Athletes and sports teams from North Carolina compete at every level of competition in the United States including NASCAR, the NBA, the NFL, the NHL, the NASL North American Soccer League, and MLL, and along with several colleges and universities in various conferences across an array of divisions. North Carolina is a state known for minor league sports. There are also a number of indoor football, indoor soccer, minor league basketball, and minor league ice hockey teams throughout the state.

Ice Hockey

RBC Center Stanley Cup Championship
Stanley Cup awards ceremony at the RBC Center

On June 19, 2006, the Carolina Hurricanes, a National Hockey League (NHL) franchise based in Raleigh, won the Stanley Cup. The Hurricanes, who call the PNC Arena home, are the first major professional sports team from North Carolina to win their sport's highest championship.
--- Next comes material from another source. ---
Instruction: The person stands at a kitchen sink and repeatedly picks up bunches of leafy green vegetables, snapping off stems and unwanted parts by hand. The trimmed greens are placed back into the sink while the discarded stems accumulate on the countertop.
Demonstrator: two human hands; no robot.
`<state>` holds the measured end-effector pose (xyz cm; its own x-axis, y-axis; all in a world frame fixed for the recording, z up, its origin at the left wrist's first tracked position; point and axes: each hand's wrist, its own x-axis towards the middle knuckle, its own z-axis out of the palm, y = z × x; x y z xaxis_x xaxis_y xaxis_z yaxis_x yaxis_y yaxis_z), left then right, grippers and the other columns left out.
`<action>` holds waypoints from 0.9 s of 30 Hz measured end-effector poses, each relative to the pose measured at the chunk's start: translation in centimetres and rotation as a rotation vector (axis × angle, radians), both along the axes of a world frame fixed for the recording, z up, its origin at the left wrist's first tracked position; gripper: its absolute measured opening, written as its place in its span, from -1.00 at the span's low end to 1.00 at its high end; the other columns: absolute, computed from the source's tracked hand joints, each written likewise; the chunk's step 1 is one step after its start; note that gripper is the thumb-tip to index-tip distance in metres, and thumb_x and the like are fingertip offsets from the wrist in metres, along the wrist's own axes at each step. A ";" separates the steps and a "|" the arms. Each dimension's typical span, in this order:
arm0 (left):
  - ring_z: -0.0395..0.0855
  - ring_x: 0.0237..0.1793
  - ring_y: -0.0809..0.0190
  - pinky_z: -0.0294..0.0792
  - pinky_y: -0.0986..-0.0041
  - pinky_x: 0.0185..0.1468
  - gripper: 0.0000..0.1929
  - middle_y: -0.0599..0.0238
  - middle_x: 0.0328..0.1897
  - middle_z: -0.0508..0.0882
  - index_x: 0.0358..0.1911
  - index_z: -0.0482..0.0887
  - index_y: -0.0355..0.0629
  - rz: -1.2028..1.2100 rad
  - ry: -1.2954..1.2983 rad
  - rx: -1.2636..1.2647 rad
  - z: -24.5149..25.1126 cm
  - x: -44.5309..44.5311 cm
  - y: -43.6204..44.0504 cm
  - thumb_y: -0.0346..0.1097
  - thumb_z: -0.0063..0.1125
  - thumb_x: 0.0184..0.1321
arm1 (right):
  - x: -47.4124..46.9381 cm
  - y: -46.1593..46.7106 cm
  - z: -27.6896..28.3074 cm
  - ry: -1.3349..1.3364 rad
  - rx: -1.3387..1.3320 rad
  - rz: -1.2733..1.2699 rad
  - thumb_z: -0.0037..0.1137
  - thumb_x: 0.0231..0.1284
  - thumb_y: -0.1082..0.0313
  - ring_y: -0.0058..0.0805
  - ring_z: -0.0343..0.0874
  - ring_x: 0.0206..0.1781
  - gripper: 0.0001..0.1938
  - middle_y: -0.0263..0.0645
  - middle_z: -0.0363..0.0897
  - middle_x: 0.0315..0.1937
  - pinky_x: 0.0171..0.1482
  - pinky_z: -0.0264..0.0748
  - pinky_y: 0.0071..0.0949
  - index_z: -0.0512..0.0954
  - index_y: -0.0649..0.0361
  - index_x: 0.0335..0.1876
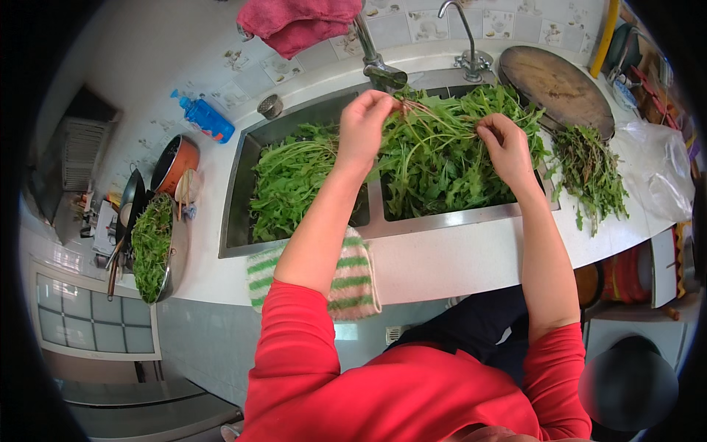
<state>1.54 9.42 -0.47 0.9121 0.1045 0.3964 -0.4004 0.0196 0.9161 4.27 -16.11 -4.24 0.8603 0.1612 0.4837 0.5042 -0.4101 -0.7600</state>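
My left hand (364, 130) pinches the reddish stem ends of some jagged-leaved greens (428, 119) above the right basin of a steel double sink (436, 222). Thumb and fingers of my right hand (504, 146) are closed on a stem of the same greens, further to the right. Below both hands, loose leafy greens (436, 177) heap up in the right basin. More greens (290, 177), pale stems showing, fill much of the left basin. A small pile of darker, wilted-looking greens (591, 171) lies on the counter to the right.
Behind the sink stand a faucet (381, 69) and a slim gooseneck tap (469, 41). A round wooden chopping board (558, 88) and clear plastic bag (660, 166) are at right. Leftward are a blue bottle (207, 119), orange pot (177, 163) and metal bowl (175, 257) of greens. A striped cloth (353, 276) overhangs the edge.
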 end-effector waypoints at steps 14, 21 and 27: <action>0.66 -0.22 0.30 0.44 0.42 -0.04 -0.87 0.31 -0.27 0.69 -0.25 0.59 -0.18 0.264 -0.345 -0.357 5.3 -2.7 1.6 -0.30 0.08 0.40 | -2.0 -0.1 0.0 -0.116 -0.576 0.015 0.14 0.19 0.42 -0.03 0.57 -0.14 -0.91 -0.11 0.60 -0.25 -0.13 0.49 -0.16 0.56 0.26 -0.26; 0.63 -0.28 0.39 0.46 0.52 -0.09 -0.87 0.37 -0.32 0.68 -0.27 0.62 -0.22 -0.020 -0.068 -0.057 1.6 -2.0 -2.6 -0.36 0.04 0.41 | -2.7 1.2 1.5 -0.163 -0.013 0.016 0.19 0.24 0.41 -0.33 0.58 -0.36 -0.87 -0.21 0.61 -0.31 -0.27 0.48 -0.43 0.59 0.28 -0.17; 0.54 -0.29 0.49 0.40 0.59 -0.10 -0.86 0.44 -0.33 0.63 -0.27 0.59 -0.27 -0.118 0.049 0.148 -2.2 -1.6 -4.8 -0.36 0.04 0.41 | -2.3 1.5 1.3 -0.095 0.213 0.184 0.13 0.31 0.49 -0.65 0.49 -0.28 -0.84 -0.36 0.57 -0.30 -0.18 0.46 -0.60 0.59 0.29 -0.05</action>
The team moved from Hartford, Connecticut (as the Hartford Whalers) to the state in 1997 and played their games at the Greensboro Coliseum for their first 2 seasons in North Carolina before moving to their current home at the Entertainment and Sports Arena, later RBC Center and now PNC Arena, in Raleigh.

In 2010, the Albany River Rats, the American Hockey League affiliate of the Carolina Hurricanes, relocated to Charlotte and became the Charlotte Checkers, assuming the name from the former ECHL team that had played in the city since 1995. The Charlotte Checkers play their home games at Bojangles' Coliseum in uptown Charlotte.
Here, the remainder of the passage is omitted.